Le président se rendra une seconde fois sur place samedi, cette fois pour rencontrer des victimes de Harvey.
La Maison Blanche réclamera au Congrès le déblocage d'environ 5,9 milliards de dollars en urgence pour venir en aide aux victimes de la tempête Harvey.
Le maire de Houston, Sylvester Turner, a appelé vendredi les habitants de quartiers inondés situés près de deux réservoirs à quitter cette zone qui pourrait rester encore deux semaines sous les eaux.
Une poignées des résidents de 15.000 et 20.000 maisons construites près des réservoirs de Addicks et Barker refusent en effet de suivre les appels à évacuer, même si la zone est submergée par les lâchers d'eau des bassins de rétention qui débordent.
La tempête Harvey a jusqu'à présent fait au moins 42 morts, mais le bilan pourrait s'élever, les secouristes craignant de découvrir de nouvelles victimes.
Ceux de l?Agence fédérale des situations d'urgence (FEMA) ont indiqué vendredi avoir secouru plus de 4.500 sinistrés et 200 animaux familiers.


- Irma, nouvel ouragan -


Le retour à la normale prendra des années, a averti vendredi Greg Abbott, le gouverneur républicain du Texas.

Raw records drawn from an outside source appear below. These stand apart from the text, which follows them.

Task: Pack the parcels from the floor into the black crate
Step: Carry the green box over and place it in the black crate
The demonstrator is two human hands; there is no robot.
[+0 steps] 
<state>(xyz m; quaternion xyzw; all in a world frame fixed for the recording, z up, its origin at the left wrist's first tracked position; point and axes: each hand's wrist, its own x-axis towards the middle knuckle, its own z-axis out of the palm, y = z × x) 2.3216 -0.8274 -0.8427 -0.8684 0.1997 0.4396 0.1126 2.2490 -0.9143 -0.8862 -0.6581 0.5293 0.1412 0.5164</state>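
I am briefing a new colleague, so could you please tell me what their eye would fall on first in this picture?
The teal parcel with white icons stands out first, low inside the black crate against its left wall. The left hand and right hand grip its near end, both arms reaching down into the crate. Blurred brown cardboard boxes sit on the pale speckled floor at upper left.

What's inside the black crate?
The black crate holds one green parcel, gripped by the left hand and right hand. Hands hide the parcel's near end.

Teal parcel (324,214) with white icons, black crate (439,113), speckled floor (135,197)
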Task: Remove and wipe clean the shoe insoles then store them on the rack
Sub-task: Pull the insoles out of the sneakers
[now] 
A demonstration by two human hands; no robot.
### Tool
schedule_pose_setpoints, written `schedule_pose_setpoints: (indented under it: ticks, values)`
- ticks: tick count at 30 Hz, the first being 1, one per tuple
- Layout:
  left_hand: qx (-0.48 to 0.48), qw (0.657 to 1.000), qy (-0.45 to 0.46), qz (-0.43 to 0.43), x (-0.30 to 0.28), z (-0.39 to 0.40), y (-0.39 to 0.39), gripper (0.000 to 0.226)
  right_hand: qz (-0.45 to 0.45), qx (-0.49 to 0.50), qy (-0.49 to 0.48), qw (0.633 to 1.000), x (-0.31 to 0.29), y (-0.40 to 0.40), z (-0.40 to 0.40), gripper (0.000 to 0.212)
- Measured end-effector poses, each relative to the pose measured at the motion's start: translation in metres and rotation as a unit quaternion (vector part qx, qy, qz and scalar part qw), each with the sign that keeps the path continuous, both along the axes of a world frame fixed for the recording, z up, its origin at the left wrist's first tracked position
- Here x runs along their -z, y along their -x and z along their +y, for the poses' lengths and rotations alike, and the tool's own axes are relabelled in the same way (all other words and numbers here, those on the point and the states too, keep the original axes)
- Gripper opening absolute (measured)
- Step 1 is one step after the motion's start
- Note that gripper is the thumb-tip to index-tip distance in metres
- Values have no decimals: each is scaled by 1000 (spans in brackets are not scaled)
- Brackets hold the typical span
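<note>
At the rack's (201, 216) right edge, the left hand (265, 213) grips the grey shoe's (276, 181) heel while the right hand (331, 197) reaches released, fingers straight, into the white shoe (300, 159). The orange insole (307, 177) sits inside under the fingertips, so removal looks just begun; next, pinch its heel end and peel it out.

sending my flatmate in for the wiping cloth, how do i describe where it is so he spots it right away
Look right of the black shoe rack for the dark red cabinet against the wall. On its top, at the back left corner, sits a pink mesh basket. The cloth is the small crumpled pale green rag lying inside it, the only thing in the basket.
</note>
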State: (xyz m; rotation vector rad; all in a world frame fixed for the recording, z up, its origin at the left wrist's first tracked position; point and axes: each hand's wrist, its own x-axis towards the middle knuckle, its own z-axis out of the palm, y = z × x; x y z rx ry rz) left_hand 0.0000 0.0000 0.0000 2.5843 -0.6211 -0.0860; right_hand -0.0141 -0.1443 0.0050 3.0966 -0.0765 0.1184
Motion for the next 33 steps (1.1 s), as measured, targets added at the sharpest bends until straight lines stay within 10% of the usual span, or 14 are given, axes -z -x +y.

"Les gens doivent comprendre que ce n'est pas un projet à court terme. Cela va être un programme sur des années pour que le Texas puisse émerger de cette catastrophe", a prévenu l'élu.
Les dégâts matériels pourraient atteindre entre 30 et 100 milliards de dollars et, selon la Maison Blanche, 100.000 foyers ont été touchés par la catastrophe.
Et un nouveau motif d'inquiétude se profilait dans l'horizon lointain, avec la présence dans l'Atlantique d'un nouvel ouragan, Irma, se dirigeant vers les Caraïbes.
Avec des vents de 175 km/h, Irma devrait "conserver sa force durant plusieurs jours", a estimé l'agence américaine spécialisée dans le suivi des ouragans.